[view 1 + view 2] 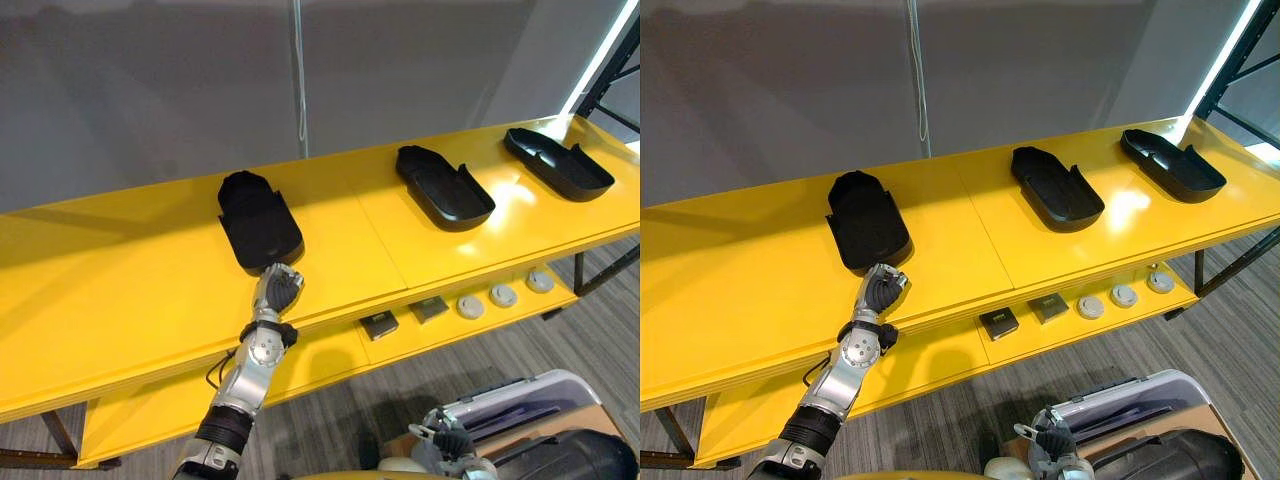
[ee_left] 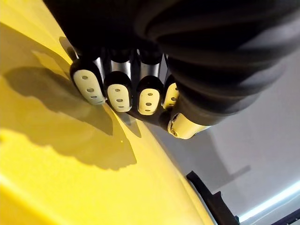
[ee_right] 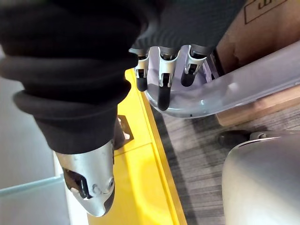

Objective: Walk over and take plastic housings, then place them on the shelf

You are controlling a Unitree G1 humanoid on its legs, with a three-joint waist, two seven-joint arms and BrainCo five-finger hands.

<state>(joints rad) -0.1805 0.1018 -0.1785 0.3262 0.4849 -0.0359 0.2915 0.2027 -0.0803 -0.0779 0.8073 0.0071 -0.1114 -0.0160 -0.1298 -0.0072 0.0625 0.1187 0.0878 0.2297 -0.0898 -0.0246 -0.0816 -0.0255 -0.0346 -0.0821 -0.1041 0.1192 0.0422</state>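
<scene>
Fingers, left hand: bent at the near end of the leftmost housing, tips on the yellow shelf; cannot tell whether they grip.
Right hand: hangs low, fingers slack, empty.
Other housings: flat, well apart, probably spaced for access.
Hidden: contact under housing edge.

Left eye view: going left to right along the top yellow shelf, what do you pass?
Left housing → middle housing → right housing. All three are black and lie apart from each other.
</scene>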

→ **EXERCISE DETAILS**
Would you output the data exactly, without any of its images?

→ **SOLUTION**
[view 1 + view 2] 
[ee_left] 
[ee_right] 

Objective: Walk over and take plastic housings, then place them on the shelf

You are controlling a Unitree G1 humanoid on its legs, with a three-joint waist, two seven-joint arms and BrainCo five-finger hands.

<state>(joints rad) -0.1805 0.1018 -0.1785 0.3262 0.4849 -0.0359 0.2915 0.2027 -0.0803 -0.0779 0.8073 0.0071 -0.1114 -0.0160 -0.1298 -0.0072 0.0625 0.1187 0.0878 0.2297 -0.0898 -0.0246 -0.0816 -0.0255 -0.0346 -0.0821 -0.1041 0.1192 0.0422</state>
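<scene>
Fingers, left hand: bent at the near end of the leftmost housing, tips on the yellow shelf; cannot tell whether they grip.
Right hand: hangs low, fingers slack, empty.
Other housings: flat, well apart, probably spaced for access.
Hidden: contact under housing edge.

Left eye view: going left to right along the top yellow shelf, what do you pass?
Left housing → middle housing → right housing. All three are black and lie apart from each other.
</scene>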

There is nothing more to add to this answer.